We are in the clean up process of recovering from the fire. We know that our landscape will continue to reflect the fire’s effects for as long as we live here. Many of our beloved ponderosa pines will not live. Some will. Most of the shrubs are gone. A few will sprout back and seeds spread far and wide by birds and other animals will sprout in the spring. Grasses will return too. We have an opportunity to watch these changes and document them. It will be exciting as we see each new green thing poke through the ash. So far I am mostly seeing invasive grass and knapweed but yesterday I found a wild rose coming up on the edge of the road.

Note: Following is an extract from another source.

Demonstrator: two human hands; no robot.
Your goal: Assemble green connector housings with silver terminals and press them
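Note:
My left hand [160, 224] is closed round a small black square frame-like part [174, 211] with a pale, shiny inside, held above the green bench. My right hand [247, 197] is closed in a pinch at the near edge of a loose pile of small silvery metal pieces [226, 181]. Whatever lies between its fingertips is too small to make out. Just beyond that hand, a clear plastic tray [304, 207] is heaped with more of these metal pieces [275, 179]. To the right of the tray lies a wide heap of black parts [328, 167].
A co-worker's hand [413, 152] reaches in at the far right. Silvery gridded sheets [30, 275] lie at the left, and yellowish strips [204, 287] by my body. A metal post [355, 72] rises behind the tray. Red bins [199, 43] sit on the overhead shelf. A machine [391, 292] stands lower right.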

I am going to make photos from three photo points that I have selected for as long as I feel like the changes are occurring. I did this at my neighbor’s place starting two years ago and it was fascinating to compare the images taken just months after the fire. Here, I have selected a point at the bottom of our draw looking up at several boulders that we didn’t even know were out there; the brush was so thick they were completely obscured. A second photo point looks down a hill that was once covered with bitterbrush and at the bottom is our neighbor’s garage which burned in the fire. It will be fun to see the ruins disappear and the new garage emerge. The third point looks down on the bench of land in front of our house and across the valley bottom too. That bench of land had some of our biggest weed problems and we hope to work hard on a restoration project across that flat to bring back the natives and once again enjoy watching the deer as they make their way across there in the evening.

I started out with wooden stakes but they were too short plus a certain labrador retriever was very interested in them. Yesterday I replaced those with rebar.

Photo point 1

 

Photo point 2

 

Photo point 3

We were trying to find a new sense of normalcy after the big fires began to lay down within their containment lines. Last Friday MA  and I picked apricots and went to lunch and played with our dogs. I returned home to get back to work processing wedding photos.

Fifteen minutes later a neighbor was here telling me we have to evacuate.  There was a fire on the next road. I could see the thick black smoke column roaring in our direction. I threw a few things in the truck and loaded the dogs. The sheriff sped into our driveway and told me to go! Now! A woman was with him and I asked her to drive my car down to the highway.

There we sat and watched as our hillside turned into an inferno and fire trucks raced up the hill. The temperature was already 100 degrees. My phone buzzed with calls and messages. Where was I? People could see it from across the valley. A dozen helicopters were in the air. We had glimpses of them through the smoke. A friend who could see it called to say it didn’t look good for our house but the helicopters were still dumping water there. Emergency workers told everyone to leave that area and go somewhere safer. There were lots of vehicles clogging the road with people taking pictures and staring.

In Winthrop I was finally able to call Ken and tell him we might have lost our house. The dogs stayed pretty calm despite the heat and chaos. I got them in the river to cool off. Our friend across the valley called to say the smoke cleared and our house was still standing! Oh my gosh. I could hardly believe it.

We stayed with those friends that night. Another couple was there whose home burned in the big fire. We watched as fire fighters on the ground and in the air continued to work the fire and a DC 10 poured a long line of retardant across the top of it to prevent it moving to the west. We also saw homes of our neighbors burn to the ground.
Saturday morning the fire was calm and we returned to our home – an island in a sea of burned landscape.